This title is an often-heard phase. It tells us to select the best person to accomplish a given task. It makes sense. If you are good with numbers, work with finance. Good with your hands, choose tasks where your fingers do the work. Do you need to share with consumers how your farming operation works? The best option might be a woman!

About 14 percent of the 2.2 million American farms are operated by women. While not the majority of the workforce, they have the most in common with the key component in production agriculture – the consumer. Eighty-five percent of women claim they do most of the grocery shopping. Surveys show that when men do the shopping, they are following the food list prepared by the woman of the house.

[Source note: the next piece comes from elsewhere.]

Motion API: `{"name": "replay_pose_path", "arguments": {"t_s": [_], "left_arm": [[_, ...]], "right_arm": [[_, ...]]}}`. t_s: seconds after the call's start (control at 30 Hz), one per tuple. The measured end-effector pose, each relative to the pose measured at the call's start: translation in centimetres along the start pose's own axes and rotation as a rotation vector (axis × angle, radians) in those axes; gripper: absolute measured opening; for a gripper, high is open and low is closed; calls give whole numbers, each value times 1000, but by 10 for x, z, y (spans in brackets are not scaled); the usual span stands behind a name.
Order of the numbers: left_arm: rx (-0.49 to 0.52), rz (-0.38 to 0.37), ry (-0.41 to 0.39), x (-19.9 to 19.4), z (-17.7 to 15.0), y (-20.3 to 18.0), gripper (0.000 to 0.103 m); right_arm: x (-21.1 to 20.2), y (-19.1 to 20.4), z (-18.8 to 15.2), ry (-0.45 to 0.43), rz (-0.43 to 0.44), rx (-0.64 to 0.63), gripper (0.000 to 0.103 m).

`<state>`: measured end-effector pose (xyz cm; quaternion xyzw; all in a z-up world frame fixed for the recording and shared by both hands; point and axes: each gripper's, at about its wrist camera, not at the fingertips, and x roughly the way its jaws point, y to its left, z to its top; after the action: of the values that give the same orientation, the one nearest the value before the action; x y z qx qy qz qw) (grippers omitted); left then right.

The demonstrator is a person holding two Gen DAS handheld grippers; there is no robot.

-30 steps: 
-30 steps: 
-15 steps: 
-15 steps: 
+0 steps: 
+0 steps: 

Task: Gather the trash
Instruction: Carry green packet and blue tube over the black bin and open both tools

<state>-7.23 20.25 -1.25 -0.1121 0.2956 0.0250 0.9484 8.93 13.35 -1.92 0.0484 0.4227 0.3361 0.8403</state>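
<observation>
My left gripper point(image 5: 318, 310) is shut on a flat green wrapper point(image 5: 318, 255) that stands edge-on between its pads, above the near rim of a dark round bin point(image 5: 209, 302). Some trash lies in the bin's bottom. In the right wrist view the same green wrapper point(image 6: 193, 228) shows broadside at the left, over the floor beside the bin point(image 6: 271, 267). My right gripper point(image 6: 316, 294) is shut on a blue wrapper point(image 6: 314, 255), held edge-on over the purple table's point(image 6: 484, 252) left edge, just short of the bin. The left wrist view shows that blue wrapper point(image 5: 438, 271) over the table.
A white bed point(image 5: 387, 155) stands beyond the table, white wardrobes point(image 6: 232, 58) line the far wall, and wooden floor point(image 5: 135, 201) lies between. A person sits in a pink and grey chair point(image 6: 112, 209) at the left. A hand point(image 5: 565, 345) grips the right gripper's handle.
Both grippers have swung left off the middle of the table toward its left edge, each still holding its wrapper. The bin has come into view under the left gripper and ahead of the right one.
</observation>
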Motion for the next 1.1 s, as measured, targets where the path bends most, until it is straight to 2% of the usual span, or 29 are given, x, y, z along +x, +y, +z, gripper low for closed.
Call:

Who is the best to align with the consumer? The best answer is someone to whom they can relate. A woman in agriculture is a businesswoman, a team member, and seen as a consumer herself. American Agri-Women recently held their annual meeting in St. Louis, Mo. A special project of theirs is starting in five states – Iowa, Indiana, Kentucky, South Dakota, and Nebraska. They plan to train women in agriculture to tell their stories about small and large-scale farming in a manner that personally touches the buying public – conveying messages about how food is grown, the care of the environment in regard to food production, and consumer buying choices. The hope is to build a solid relationship between farmers and consumers because education is important, especially in cases where consumers try to drive agricultural policy issues. Visit their website or facebook page to learn more about this organization.

When consumers are asked what career profession is most trustworthy, farmers get high marks. We are honest, hard-working people who are known for our work ethic. However, trusting the information and having a warm, friendly face deliver it woman-to-woman seems to have its advantages. Maybe in this case, the best man for telling your farming story is a woman!